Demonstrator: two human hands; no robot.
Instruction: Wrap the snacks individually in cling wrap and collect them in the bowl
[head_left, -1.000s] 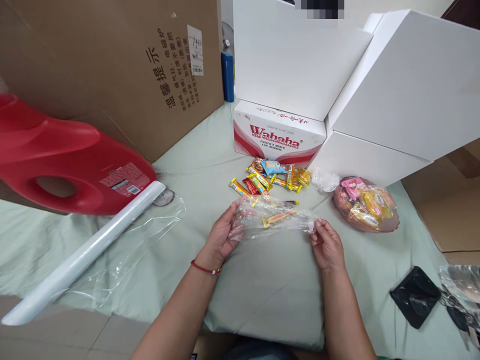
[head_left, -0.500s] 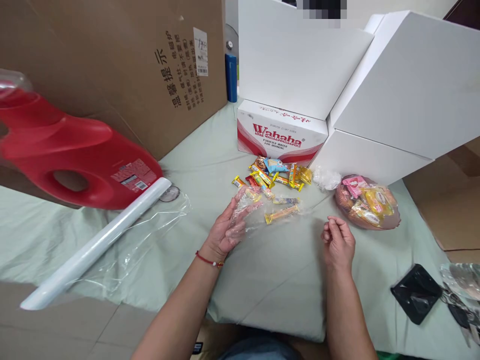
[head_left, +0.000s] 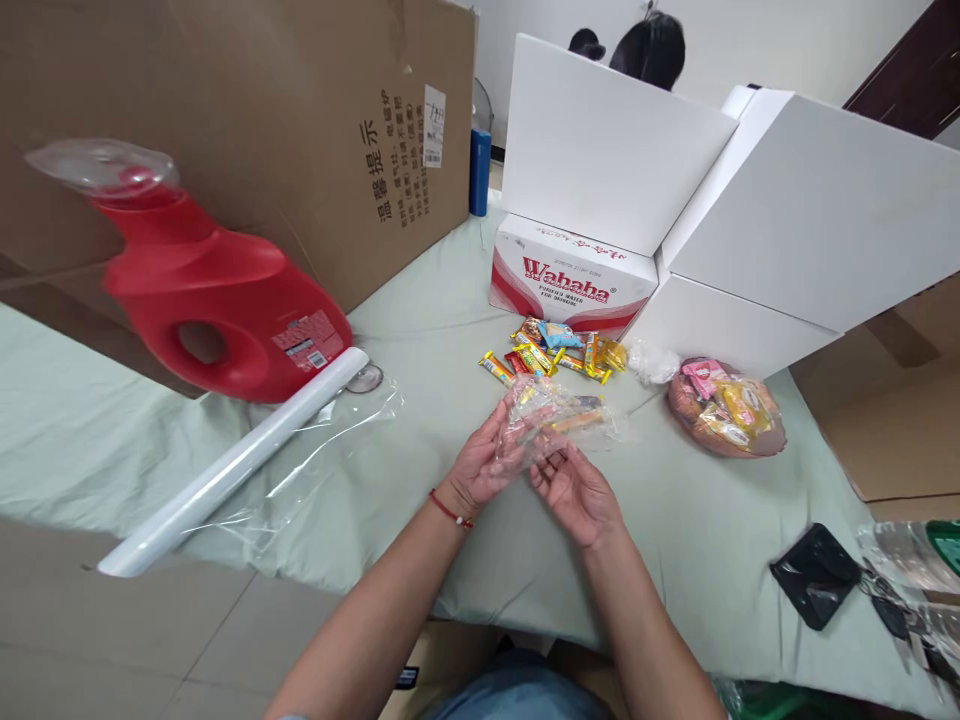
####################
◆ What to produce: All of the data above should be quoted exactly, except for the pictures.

◆ Written solution:
Demonstrator: two human hands; no robot.
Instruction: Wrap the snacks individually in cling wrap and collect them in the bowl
[head_left, -1.000s] 
[head_left, -0.500s] 
[head_left, +0.000s] 

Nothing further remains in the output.